Der Nachweis, dass ein Kunstfehler zu Schäden beim Patienten geführt hat, ist sehr schwer. Wem als Patient klar wird, dass bei seiner Behandlung etwa schief gelaufen ist und er deshalb unnötig leidet, schreckt zumeist vor einer Klage zurück. Bisher nämlich gilt: Der Patient trägt die Beweislast. Dass der Fehler des Arztes tatsächlich für den Gesundheitsschaden verantwortlich ist, muss mit an Sicherheit grenzender Wahrscheinlichkeit bewiesen werden. „Ein solcher Nachweis ist in der Medizin allerdings kaum zu führen“, meint Karl-Josef Laumann, derzeit Chef der Gesundheitsministerkonferenz der Länder und früher Patientenbeauftragter der Bundesregierung. Fast immer kämen mehrere mögliche Ursachen in Betracht. Ausnahme seit 2013: Grobe Behandlungsfehler. Da muss der Arzt nachweisen, dass sein Fehler nicht ursächlich für den Schaden war. Jedoch gilt das nur für extreme Fälle, etwa wenn der Operateur ein anderes als das kranke Organ entnimmt.
Die Länder hatten deshalb bei ihrer Konferenz im Juni die Bundesregierung einhellig aufgefordert, hier etwas im Sinne der Patienten zu tun. Genau das soll nun passieren. Bevor sich der bisherige Patientenbeauftragte Ralf Brauksiepe in diesem Monat in die Privatwirtschaft verabschiedete, hat er dem Bundesjustizministerium noch eine Gesetzesänderung vorgeschlagen. Nach der soll in Zukunft beim Nachweis, dass der Fehler für den Schaden verantwortlich ist, die „überwiegende Wahrscheinlichkeit“reichen. Denn die bisherige Praxis habe dazu geführt, dass oft die Schwere des Fehlers darüber entscheidet, ob ein Patient Schadenersatz erhält oder nicht. Ob der ärztliche Fehler leicht oder schwer war, soll aber für die Frage des Schadenersatzes ohne Bedeutung sein, heißt es von Bettina Godschalk, die die Geschäftsstelle des Patientenbeauftragten leitet.

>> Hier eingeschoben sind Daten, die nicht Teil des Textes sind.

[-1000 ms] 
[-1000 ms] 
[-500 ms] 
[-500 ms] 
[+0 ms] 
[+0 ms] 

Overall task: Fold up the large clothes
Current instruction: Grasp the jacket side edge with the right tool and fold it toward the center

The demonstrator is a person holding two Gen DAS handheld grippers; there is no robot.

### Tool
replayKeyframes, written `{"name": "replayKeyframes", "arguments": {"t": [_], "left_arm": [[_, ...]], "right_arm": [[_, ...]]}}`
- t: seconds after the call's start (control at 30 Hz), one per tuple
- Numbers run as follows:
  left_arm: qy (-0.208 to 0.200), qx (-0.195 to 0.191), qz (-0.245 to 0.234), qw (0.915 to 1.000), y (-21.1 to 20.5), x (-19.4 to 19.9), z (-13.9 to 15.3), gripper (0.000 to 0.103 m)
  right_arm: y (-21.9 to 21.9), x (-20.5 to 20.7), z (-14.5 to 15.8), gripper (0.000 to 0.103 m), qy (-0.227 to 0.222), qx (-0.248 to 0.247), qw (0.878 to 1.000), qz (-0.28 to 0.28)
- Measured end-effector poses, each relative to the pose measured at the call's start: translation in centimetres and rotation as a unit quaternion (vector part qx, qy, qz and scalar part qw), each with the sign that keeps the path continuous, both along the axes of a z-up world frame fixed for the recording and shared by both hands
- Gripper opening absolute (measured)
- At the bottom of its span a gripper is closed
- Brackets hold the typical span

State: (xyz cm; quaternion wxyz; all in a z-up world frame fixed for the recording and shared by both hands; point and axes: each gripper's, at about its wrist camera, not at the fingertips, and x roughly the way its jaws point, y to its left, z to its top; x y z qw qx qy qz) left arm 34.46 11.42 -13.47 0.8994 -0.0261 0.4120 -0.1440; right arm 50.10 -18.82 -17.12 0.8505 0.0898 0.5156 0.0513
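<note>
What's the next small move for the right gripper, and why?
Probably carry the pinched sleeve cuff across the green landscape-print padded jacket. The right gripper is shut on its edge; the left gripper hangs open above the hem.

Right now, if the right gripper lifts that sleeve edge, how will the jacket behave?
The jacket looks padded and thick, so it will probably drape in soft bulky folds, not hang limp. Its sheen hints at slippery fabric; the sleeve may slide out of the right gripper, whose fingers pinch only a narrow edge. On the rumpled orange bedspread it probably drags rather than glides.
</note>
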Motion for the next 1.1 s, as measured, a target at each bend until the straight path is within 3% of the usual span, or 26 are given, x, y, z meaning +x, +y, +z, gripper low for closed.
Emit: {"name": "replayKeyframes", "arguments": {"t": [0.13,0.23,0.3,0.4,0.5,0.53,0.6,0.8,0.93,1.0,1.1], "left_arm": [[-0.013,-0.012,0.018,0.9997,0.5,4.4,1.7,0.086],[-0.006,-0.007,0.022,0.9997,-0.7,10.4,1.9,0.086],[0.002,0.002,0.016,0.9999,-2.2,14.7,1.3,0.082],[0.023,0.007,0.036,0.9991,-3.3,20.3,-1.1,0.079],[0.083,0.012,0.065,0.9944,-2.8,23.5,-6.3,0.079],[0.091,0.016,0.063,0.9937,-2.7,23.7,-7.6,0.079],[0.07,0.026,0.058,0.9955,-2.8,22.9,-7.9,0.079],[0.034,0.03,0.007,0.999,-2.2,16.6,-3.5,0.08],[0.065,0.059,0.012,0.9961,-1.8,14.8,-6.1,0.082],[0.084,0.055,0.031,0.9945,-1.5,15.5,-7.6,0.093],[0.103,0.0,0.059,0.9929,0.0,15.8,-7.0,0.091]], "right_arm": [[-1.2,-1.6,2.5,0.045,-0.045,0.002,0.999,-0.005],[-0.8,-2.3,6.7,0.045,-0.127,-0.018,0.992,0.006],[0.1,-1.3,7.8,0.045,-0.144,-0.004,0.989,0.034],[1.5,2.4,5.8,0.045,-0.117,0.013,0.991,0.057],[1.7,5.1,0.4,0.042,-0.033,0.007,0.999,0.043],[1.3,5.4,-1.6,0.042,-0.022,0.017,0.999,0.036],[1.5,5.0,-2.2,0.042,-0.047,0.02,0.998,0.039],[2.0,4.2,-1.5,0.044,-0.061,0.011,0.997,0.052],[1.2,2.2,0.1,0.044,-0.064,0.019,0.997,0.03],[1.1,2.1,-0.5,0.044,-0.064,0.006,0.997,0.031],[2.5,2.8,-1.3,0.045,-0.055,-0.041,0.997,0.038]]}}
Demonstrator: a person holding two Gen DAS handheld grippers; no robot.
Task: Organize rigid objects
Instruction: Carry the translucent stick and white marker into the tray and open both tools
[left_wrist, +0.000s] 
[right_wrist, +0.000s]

Beweislast soll bei Ärzten liegen
Ein entsprechender Vorschlag werde derzeit mit den Ministerien für Justiz und Gesundheit diskutiert. Die gesundheitspolitische Sprecherin der SPD-Fraktion hofft auf eine Einigung. Denn, sagt Sabine Dittmar, die mit dem Patientenrechtegesetz geregelte Umkehr der Beweislast bei einem groben Behandlungsfehler „war wichtig, ist aber bei Weitem nicht ausreichend“. Weitergehende Beweiserleichterungen seien notwendig, um Geschädigten zu ihrem Recht zu verhelfen. Aber auch dann würden gerichtliche Verfahren noch lange dauern. Dittmar fordert deshalb zusätzlich einen Härtefallfonds, der Betroffenen Soforthilfe gewährt. Eine Forderung, die auch Sylvia Gabelmann, für die Linke im Gesundheitsausschuss, teilt. Man müsse Opfern von Kunstfehlern schnell und unbürokratisch Hilfe leisten. Ähnlich sieht das Maria Klein-Schmeink, gesundheitspolitische Sprecherin der Grünen. Die Beweislast für Geschädigte müsse herabgesetzt werden. Skepsis gibt es lediglich bei der FDP. Katrin Helling-Plahr, für Patientenschutz zuständig, fürchtet, dass Ärzte angesichts drohender Prozesse nicht mehr bereit seien, Verantwortung zu übernehmen.
Ob und wann eine Änderung Gesetz wird, lässt sich laut Bettina Godschalk derzeit nicht abschätzen. Das hängt wohl auch davon ab, ob rasch ein neuer, durchsetzungsfähiger Patientenbeauftragter gefunden wird. Und wie lange Union und SPD in der Bundesregierung bleiben.